Assume that the local light flow and gradient are constant, that is,

$$\forall y\in N(x),d=\frac{\partial X}{\partial t}$$

(5)

$$\frac{d}{dt}\nabla E(X,t)=\frac{\partial \nabla E}{\partial X}\frac{\partial X}{\partial t}+\frac{\partial \nabla E}{\partial t}=H(E)\cdot d+{(\nabla E)}_t=0$$

(6)

where E represents the input image and X is a variable that represents the 2D coordinates of the image.
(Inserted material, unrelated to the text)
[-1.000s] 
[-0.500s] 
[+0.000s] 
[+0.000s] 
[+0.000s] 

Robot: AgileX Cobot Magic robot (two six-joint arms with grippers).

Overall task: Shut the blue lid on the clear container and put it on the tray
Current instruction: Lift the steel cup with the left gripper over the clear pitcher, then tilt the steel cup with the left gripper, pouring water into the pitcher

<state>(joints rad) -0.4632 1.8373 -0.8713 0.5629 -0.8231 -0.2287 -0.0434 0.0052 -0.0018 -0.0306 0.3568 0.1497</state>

Thus, we have

$$X={(x,y)}^T$$

(7)

$$E(X)=X^T{A}_{1}X+b_1{}^{T}X+c_1$$

(8)

combine it, we have

$$E(x,y)=r_1+r_{2}x+r_{3}y+r_4{x}^2+r_5{y}^2+r_{6}xy$$

(9)

where $c=r_1,b=\left(\begin{array}{c}{r}_1\\ r_3\end{array}\right),A=\left(\begin{array}{cc}{r}_4& r_6/2\\ r_6/2& r_5\end{array}\right)$.

Suppose that the displacement between the current frame and the previous key frame is d. Then, the current frame image can be expressed as follows.

$$\begin{array}{l}E(\overline{X})=E(X-d)\\ \hspace{1em}\hspace{1em}={(X-d)}^T{A}_{1}X+b_1{}^T(X-d)+c_2\\ \hspace{1em}\hspace{1em}=X^T{A}_{1}X+b_1-2A_1{d}^{T}X+d^{T}Ad-b_1{}^{T}d+c_1\\ \hspace{1em}\hspace{1em}=X^T{A}_{2}X+b_2{}^{T}X+c_2\end{array}$$

(10)

In the above expression,

$$\left\{\begin{array}{c}{A}_2=A_1\\ b_2=b_1-2A_{1}d\\ c_2=d^T{A}_{1}d-b_1{}^{T}d+c_1\end{array}\right.$$

(11)

Thus, the pixel shift displacement can be calculated as

$$d=-\frac{1}{2}{A}_1{}^{-1}(b_2-b_1)$$

(12)

Because the image of the falling burden surface cannot simply be considered a binary polynomial, as for the amount of displacement of the burden surface, approximate the true value of A(X) by averaging.

$$A(X)=\frac{(A_{1}X+A_{2}X)}{2}$$

(13)

$$\Delta b(X)=-\frac{1}{2}(b_2(X)-b_1(X))$$

(14)

Then, an objective function is constructed to optimize the displacement as follows.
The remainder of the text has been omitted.